Googling “Facebook and cheating” or “Facebook and relationship failure” pulls up literally thousands of results. Yes, literally thousands. Even relatively scientific studies in nature have been conducted to investigate this phenomenon.
Recent studies show that:People are more likely to “stalk” their partner’s ex via Facebook, which has been linked to “Facebook-induced jealousy” and arguments between partners
- People are more likely to reconnect with exes, crushes, or “flings of the past” and significantly increases the chance of an emotional affair or cheating.
- Facebook makes it “easier” for people to cheat because it’s easy and generally starts relatively innocent. You can chat with someone free of charge and involves a degree of distance. These innocent interactions can quickly involve into something much more dangerous.
- We get a lot of attention via Facebook. Even something as simple as a photo compliment from someone we perceive as more attractive as our partner is linked to a “the grass is greener over there” mindset
So, I have to ask. Is there any validity in such dramatic claims? I’ve always been a proponent of if you’re a cheater, you’re a cheater. If you’re a liar, you’re a liar. “Easier access” to “the goods” or temptation via Facebook is no excuse to misbehave. I don’t think that “new media made me do it” is a valid excuse that I would ever buy from a partner. Nevertheless, I do see the possibility of temptation, particular from the standpoint of an emotional affair. How do we know when an innocent Facebook chat with an old friend has become inappropriate and crossed the line?
Facebooking is great for those who are never, ever, under any circumstances, going to cheat on their partner. It’s also great for cheaters who are going to cheat either way—Facebook just makes it easier. Facebook represents a serious problem for folks like me—the teeterers. By that I mean those of us who are not 100 percent likely to cheat, but who might, unintentionally, teeter on fidelity’s edge. Facebook is to teeterers what a bar is to recovering alcoholics. Don’t go there!
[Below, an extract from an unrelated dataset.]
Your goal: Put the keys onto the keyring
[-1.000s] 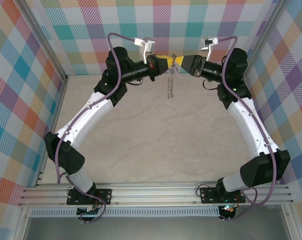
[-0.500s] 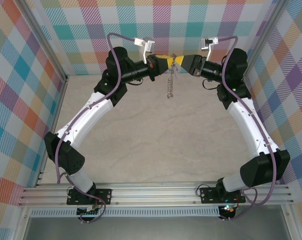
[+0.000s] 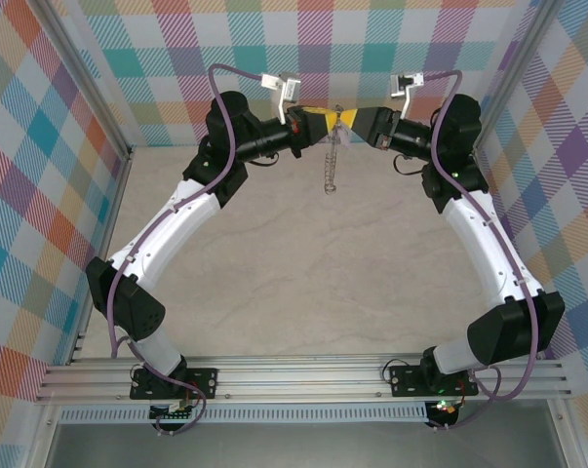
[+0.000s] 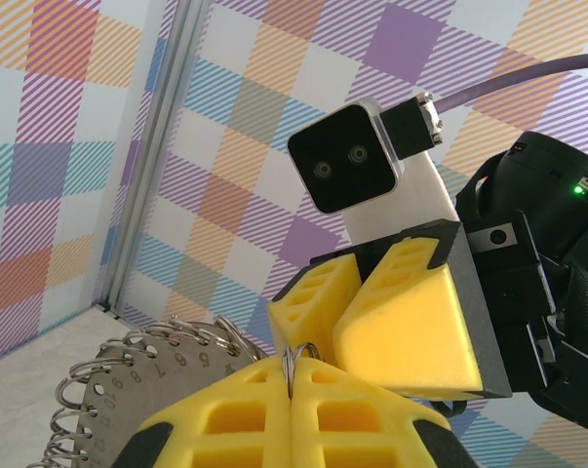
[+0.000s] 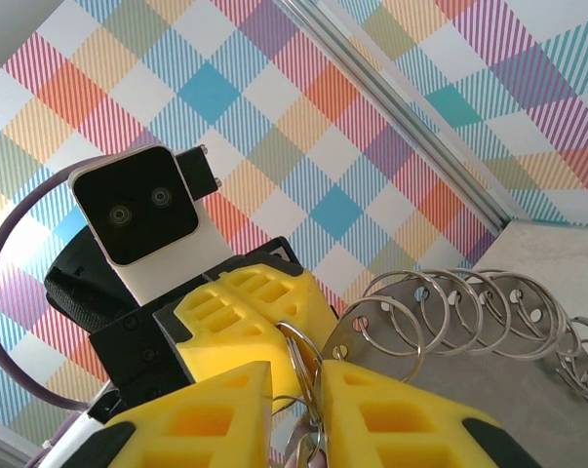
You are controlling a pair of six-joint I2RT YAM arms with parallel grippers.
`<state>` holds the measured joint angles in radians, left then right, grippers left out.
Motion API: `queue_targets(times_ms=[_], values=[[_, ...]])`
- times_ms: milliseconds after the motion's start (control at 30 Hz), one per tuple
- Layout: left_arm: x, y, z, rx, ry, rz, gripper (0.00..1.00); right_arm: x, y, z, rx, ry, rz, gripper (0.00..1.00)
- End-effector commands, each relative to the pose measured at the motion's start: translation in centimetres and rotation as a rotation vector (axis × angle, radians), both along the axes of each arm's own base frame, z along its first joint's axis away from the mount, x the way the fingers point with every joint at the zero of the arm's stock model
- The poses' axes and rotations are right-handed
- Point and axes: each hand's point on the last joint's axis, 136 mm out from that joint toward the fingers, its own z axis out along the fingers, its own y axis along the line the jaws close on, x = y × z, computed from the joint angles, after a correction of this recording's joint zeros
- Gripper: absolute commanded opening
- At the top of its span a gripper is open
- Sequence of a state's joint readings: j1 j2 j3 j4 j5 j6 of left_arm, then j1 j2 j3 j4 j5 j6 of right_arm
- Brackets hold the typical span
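Both grippers meet tip to tip high above the far middle of the table. My left gripper [image 3: 333, 124] [image 4: 294, 369] is shut on a small split ring [image 4: 295, 359]. The keyring [image 3: 330, 166] [image 4: 128, 385] [image 5: 469, 312], a grey numbered metal piece edged with several wire rings, hangs below the tips. My right gripper [image 3: 353, 125] [image 5: 295, 375] faces the left one, its jaws a narrow gap apart. Linked rings [image 5: 308, 356] and the small silvery key [image 5: 311, 450] sit in that gap, against one finger, with a slit showing at the other. A lilac speck [image 3: 344, 137] shows at the tips.
Checked walls [image 3: 59, 146] close in the table [image 3: 303, 283] on the left, back and right. An aluminium rail [image 3: 303, 375] carries both arm bases at the near edge. The pale tabletop lies well below the hanging rings.
My right gripper's jaws have narrowed around the rings. The hanging keyring has drawn up and shifted slightly. Both arms stay almost where they were.
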<state>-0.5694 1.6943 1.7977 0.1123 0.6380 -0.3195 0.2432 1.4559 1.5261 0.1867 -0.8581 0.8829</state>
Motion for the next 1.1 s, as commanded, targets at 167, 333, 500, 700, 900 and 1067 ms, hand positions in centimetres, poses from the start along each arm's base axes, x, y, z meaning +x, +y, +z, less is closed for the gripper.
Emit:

When I used to work at the matchmaking agency, I always used to tell clients that a relationship has become inappropriate if you wouldn’t feel comfortable sharing the details of your conversation with a spouse or significant other. I’m not saying that you should – your Facebook conversations are private and a certain degree of privacy should remain in a healthy relationship. However, if your conversations are becoming excessive or to a point where you hide them from your partner, you might be “teetering” on infidelity.
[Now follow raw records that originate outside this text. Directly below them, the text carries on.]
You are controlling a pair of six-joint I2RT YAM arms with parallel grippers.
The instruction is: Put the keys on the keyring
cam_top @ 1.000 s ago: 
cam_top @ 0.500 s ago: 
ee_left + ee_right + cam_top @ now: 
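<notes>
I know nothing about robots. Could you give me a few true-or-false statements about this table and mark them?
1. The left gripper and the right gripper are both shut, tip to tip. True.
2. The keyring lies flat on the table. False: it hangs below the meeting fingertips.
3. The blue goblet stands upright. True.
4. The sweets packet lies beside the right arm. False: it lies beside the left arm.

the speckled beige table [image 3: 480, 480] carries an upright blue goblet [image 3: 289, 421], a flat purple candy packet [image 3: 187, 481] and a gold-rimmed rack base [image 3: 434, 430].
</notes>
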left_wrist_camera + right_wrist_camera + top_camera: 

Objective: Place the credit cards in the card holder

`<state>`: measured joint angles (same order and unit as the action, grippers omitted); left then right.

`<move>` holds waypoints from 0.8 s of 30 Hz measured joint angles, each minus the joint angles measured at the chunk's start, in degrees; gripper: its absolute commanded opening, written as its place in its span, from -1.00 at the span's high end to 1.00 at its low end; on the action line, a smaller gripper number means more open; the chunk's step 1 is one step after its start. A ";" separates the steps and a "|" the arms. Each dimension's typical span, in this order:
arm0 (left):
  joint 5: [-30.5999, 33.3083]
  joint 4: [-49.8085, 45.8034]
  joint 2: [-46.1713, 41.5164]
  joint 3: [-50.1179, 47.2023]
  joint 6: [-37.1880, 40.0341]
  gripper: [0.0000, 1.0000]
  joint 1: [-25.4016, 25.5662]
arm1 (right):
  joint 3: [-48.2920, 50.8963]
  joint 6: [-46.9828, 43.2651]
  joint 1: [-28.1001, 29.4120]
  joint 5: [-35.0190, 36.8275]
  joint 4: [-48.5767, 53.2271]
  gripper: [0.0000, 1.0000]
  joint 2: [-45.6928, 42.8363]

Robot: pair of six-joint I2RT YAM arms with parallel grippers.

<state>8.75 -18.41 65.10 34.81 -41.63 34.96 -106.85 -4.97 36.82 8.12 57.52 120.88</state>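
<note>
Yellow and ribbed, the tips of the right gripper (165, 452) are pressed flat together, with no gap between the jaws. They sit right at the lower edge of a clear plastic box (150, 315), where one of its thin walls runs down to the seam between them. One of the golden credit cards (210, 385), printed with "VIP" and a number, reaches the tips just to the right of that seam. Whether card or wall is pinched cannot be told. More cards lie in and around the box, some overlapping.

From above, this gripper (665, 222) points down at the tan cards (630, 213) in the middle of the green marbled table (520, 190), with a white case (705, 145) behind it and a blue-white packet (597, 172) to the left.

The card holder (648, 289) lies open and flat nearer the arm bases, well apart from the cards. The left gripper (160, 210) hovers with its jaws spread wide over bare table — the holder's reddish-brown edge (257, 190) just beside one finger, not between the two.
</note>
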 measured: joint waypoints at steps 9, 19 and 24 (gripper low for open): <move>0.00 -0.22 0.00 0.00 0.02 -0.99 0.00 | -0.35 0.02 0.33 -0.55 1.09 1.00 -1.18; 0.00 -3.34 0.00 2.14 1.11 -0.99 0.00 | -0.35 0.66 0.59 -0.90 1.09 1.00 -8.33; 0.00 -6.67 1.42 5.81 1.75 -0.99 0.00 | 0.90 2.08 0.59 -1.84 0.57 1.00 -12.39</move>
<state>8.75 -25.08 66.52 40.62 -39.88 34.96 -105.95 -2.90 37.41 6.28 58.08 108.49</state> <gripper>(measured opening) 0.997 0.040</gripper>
I think technologies like Facebook make it easier for us to cross the line into infidelity somewhat. The ease of access and ability to get into more trouble, more easily has often been credited towards the destruction of a relationship. I don’t believe that for a second. Just as some guilty parties caught in the data leak scandal blamed AshleyMadison.com for offering them a platform to cheat, you can’t say your bad behavior was because of Facebook. In life, we consistently make choices.
We need to be more careful with our behavior on Facebook. We need to consistently ask ourselves if we are behaving appropriately. How would I feel if my partner was consistently stalking my ex-boyfriend online, or telling random girls personal dreams and desires on Facebook he would never tell me?
Regardless of the certain degree of distance and anonymity we find on Facebook, it doesn’t make bad behavior any less bad. There isn’t a course in Appropriate Relationship Behavior on Facebook 101 you can take at your local community college. The rules aren’t set in stone. In a way, that’s kind of cool. You can use it as an opportunity to talk to your partner about boundaries and behavior.
This includes the possibility of a joint Facebook account, which I personally think is totally creepy and weird and the only time I find it cute is my great aunt and uncle who have one because they’re 90 and adorable.
(And yes, I do think that in most cases a joint account was the result of cheating. If you can’t even trust someone to not cheat on you again that you have to consolidate your online presence, is that a healthy relationship? Just my two cents.)
Retrieved from Hot97.com
Emerging media technologies offer incredible opportunities for us to re-connect with others, keep in touch with family and friends – and even (yes!) potentially meet the love of our life we wouldn’t have met otherwise. If you say that social media was the main cause of the destruction of your relationship, maybe it’s time to log off and evaluate other life choices.